Supplied information.

--------------------------------

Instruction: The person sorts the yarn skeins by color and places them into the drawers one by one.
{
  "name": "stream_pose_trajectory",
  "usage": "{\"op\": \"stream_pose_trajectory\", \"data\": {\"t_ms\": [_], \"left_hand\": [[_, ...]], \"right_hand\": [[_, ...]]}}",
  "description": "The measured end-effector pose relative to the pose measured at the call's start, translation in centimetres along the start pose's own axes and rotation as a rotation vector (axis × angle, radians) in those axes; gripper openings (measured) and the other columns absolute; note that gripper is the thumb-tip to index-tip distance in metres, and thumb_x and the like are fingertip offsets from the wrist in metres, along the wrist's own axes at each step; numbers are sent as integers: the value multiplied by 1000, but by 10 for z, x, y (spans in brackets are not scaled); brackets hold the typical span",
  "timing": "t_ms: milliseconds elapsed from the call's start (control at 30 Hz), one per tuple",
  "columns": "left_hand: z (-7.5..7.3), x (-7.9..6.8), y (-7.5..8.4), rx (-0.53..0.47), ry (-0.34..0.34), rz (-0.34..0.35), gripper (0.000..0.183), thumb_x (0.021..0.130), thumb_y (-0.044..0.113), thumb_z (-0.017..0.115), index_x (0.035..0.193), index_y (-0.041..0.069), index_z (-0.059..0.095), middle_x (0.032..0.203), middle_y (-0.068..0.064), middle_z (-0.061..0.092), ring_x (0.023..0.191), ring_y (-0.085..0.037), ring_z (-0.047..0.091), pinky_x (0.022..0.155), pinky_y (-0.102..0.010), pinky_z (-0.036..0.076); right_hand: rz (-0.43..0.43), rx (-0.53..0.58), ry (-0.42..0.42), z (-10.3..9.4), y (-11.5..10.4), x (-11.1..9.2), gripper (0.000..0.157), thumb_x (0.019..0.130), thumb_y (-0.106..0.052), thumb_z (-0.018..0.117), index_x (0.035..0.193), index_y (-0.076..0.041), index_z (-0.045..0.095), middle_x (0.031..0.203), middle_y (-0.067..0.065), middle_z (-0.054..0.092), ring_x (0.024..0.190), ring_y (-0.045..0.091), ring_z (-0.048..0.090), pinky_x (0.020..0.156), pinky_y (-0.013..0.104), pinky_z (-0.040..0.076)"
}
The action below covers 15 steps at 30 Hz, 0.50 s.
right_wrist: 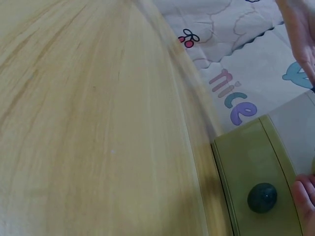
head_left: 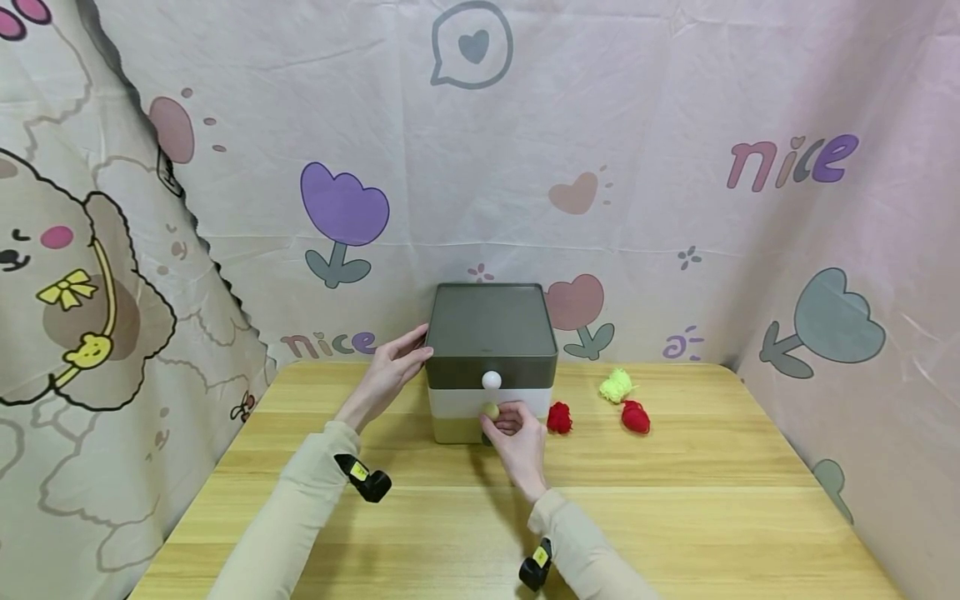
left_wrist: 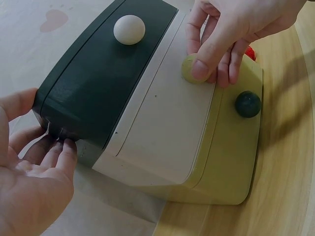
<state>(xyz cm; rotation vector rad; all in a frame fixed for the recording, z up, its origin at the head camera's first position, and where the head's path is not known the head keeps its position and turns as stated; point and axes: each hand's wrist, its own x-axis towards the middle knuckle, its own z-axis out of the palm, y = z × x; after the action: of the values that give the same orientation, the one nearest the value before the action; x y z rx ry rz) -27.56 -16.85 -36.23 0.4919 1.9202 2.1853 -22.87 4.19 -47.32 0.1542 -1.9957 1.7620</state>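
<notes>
A small three-drawer box (head_left: 487,321) stands on the table, dark green on top, white in the middle and olive below. My right hand (head_left: 521,450) pinches the olive knob (left_wrist: 188,70) of the white middle drawer (left_wrist: 156,110) between thumb and fingers. Against the left side of the box, near its top, my left hand (head_left: 384,375) rests with fingers extended. A white knob (left_wrist: 129,30) sits on the top drawer, and a dark green knob (left_wrist: 247,104) on the bottom one. All three drawers look closed.
To the right of the box, a red yarn bundle (head_left: 559,418) lies close by, with a yellow-green yarn bundle (head_left: 617,386) and another red bundle (head_left: 636,417) farther right. A printed cloth (head_left: 480,150) hangs behind the wooden table (head_left: 420,517).
</notes>
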Motion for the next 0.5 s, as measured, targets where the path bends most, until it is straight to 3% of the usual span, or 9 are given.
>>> {"op": "stream_pose_trajectory", "data": {"t_ms": [167,500], "left_hand": [[0,0,0,1,-1,-1,62,89,18,54,142,10,23,152,-3,8,138,-16,14,112,-36,18],[0,-1,1,5,-1,2,62,89,18,54,142,9,23,152,-3,8,138,-16,14,112,-35,19]], "right_hand": [[18,0,-18,-4,-23,-3,27,70,-6,74,87,8,59,77,22,65,65,26,64,59,21,55],[11,10,-20,-5,-19,-4,26,69,-5,74,86,7,60,74,20,66,63,23,64,57,22,55]]}}
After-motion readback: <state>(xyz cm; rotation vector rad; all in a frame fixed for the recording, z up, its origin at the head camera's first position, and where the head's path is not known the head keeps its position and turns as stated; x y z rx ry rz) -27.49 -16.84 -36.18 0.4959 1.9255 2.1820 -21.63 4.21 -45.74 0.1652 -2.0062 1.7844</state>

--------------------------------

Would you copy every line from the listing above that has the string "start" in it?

Answer for this exercise.
  "description": "The measured end-effector pose relative to the pose measured at the call's start, translation in centimetres along the start pose's own axes and rotation as a rotation vector (axis × angle, radians) in those axes; gripper openings (measured) and the other columns absolute; note that gripper is the thumb-tip to index-tip distance in metres, and thumb_x and the like are fingertip offsets from the wrist in metres, along the wrist's own axes at each step; numbers are sent as integers: the value multiplied by 1000, but by 10 for z, x, y (spans in brackets are not scaled); brackets hold the typical span",
  "timing": "t_ms: milliseconds elapsed from the call's start (control at 30 Hz), one per tuple",

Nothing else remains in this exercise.